**BRIEF:**
Restate the lines word for word, from the first line of the records through the line containing "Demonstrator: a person". Leave out the pictures and anything after that line.

[DATA FOR ANALYSIS Boundary: Start]

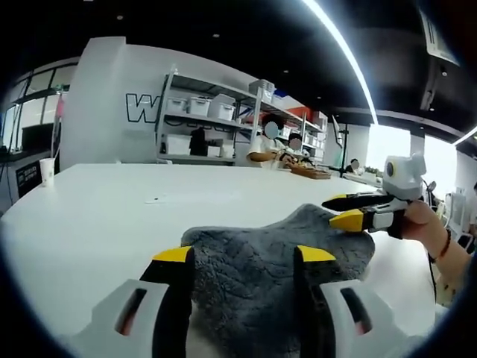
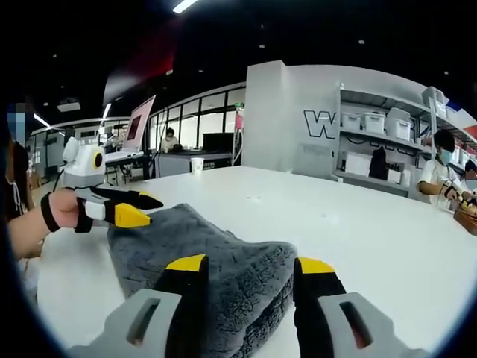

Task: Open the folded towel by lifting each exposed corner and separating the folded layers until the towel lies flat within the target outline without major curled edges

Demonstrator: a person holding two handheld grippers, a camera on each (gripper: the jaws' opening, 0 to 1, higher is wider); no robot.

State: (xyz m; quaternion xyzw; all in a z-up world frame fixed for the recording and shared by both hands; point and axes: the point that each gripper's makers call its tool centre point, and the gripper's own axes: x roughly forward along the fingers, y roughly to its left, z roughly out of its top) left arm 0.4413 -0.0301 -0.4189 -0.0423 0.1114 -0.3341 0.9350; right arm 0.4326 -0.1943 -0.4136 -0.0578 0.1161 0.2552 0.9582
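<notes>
A grey fluffy towel (image 1: 261,261) lies bunched and folded on the white table (image 1: 104,209). My left gripper (image 1: 244,257) stands open, its yellow-tipped jaws straddling the towel's near edge. My right gripper (image 1: 340,209) comes in from the right, held by a hand, with its jaws apart at the towel's far right corner. In the right gripper view the same towel (image 2: 223,276) sits between the open jaws of my right gripper (image 2: 251,265). My left gripper (image 2: 149,209) is at the towel's far left edge, jaws slightly apart.
The table (image 2: 358,224) stretches wide and bare beyond the towel. A paper cup (image 1: 48,170) stands at its far left edge. Shelves with white bins (image 1: 216,112) and a person (image 2: 440,171) are behind the table. A wooden tray (image 1: 309,172) rests far back.
</notes>
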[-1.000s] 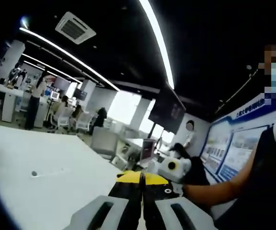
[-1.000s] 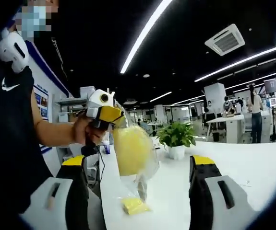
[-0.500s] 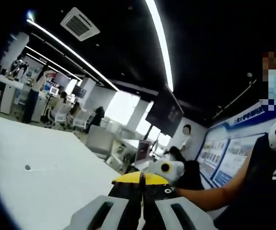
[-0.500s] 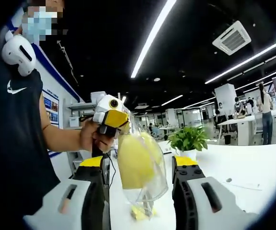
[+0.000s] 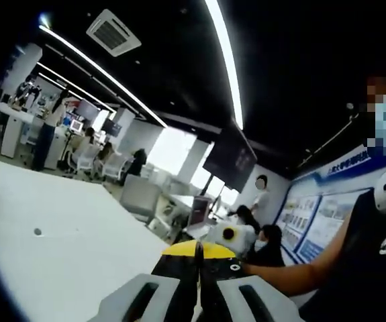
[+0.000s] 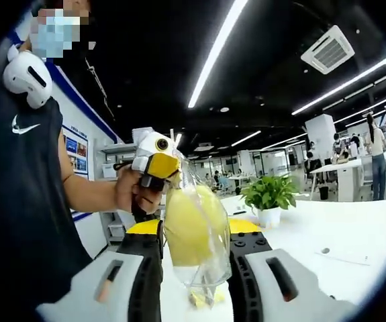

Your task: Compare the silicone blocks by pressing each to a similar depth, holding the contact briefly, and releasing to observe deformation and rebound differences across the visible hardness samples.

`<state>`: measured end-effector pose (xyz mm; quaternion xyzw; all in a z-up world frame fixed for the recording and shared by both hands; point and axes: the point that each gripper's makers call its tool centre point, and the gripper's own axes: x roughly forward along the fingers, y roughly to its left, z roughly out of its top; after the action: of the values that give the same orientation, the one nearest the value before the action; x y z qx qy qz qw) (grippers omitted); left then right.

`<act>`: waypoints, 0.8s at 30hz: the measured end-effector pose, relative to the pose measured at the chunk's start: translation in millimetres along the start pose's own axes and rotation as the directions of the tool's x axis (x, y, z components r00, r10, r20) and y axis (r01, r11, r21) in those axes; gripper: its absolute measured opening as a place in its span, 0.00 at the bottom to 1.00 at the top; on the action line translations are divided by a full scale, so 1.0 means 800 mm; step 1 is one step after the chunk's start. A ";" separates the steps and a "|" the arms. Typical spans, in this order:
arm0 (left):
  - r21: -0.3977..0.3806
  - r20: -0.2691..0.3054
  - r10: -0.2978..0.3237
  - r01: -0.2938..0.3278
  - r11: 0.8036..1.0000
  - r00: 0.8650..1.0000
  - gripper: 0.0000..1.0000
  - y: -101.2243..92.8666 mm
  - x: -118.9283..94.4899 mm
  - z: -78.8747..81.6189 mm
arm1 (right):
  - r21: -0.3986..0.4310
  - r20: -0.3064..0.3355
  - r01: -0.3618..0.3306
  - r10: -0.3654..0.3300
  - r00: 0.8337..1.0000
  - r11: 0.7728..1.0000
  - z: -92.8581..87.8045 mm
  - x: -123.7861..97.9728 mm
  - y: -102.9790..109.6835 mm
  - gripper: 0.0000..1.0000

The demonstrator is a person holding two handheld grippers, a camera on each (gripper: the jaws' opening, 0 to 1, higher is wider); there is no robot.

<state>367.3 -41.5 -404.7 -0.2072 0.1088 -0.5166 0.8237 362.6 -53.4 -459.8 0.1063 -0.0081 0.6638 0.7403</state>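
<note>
One soft yellow silicone block in a clear plastic bag [image 6: 194,235] hung in the air above the white table [image 6: 327,235], its top pinched by the left gripper [image 6: 160,164], which entered the right gripper view from the left, held in the person's hand [image 6: 133,194]. In the left gripper view that same left gripper [image 5: 197,268] showed its yellow-tipped jaws shut tight together, the bag itself hidden beneath them. A second small yellow piece [image 6: 203,297] sat at the bottom of the bag, or on the table just under it; which could not be told.

The right gripper [image 6: 194,231] stood with its jaws on either side of the bagged block, narrowed until they seemed to touch the plastic on both flanks. Whether they were already squeezing the silicone could not be told, since the block showed no plain dent.

By my judgement the step in hand was the press itself. To do it well the right gripper should close slowly and squarely on the fullest part of the block, stop at a modest depth that can be matched on the other samples, hold briefly, then open cleanly. The left gripper should keep the bag steady so it does not swing or slip.

Behind stood a green potted plant [image 6: 268,198] on the table, under long ceiling light strips [image 6: 216,50].
</note>
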 end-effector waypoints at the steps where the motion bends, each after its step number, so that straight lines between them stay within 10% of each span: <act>1: -0.001 -0.004 0.001 -0.001 1.000 1.000 0.00 0.000 -0.001 -0.001 | 0.006 -0.007 -0.004 0.004 1.000 1.000 -0.001 0.000 0.001 0.29; 24: 0.096 -0.033 0.052 -0.049 0.994 0.998 0.00 0.016 -0.016 -0.017 | 0.080 -0.169 0.013 0.000 0.986 0.997 -0.024 0.008 0.011 0.10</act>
<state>366.5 -28.5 -423.0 -0.1557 0.1037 -0.5036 0.8434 352.5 -42.9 -476.4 0.0796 0.0818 0.6678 0.7355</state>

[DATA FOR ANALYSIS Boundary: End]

**ANSWER SPACE:**
Task: Open the folded towel by lifting each exposed corner and separating the folded layers until the towel lies flat within the target outline without major curled edges

Demonstrator: a person holding two handheld grippers, a camera on each (gripper: the jaws' opening, 0 to 1, higher is wider); no robot.

That finishes the output.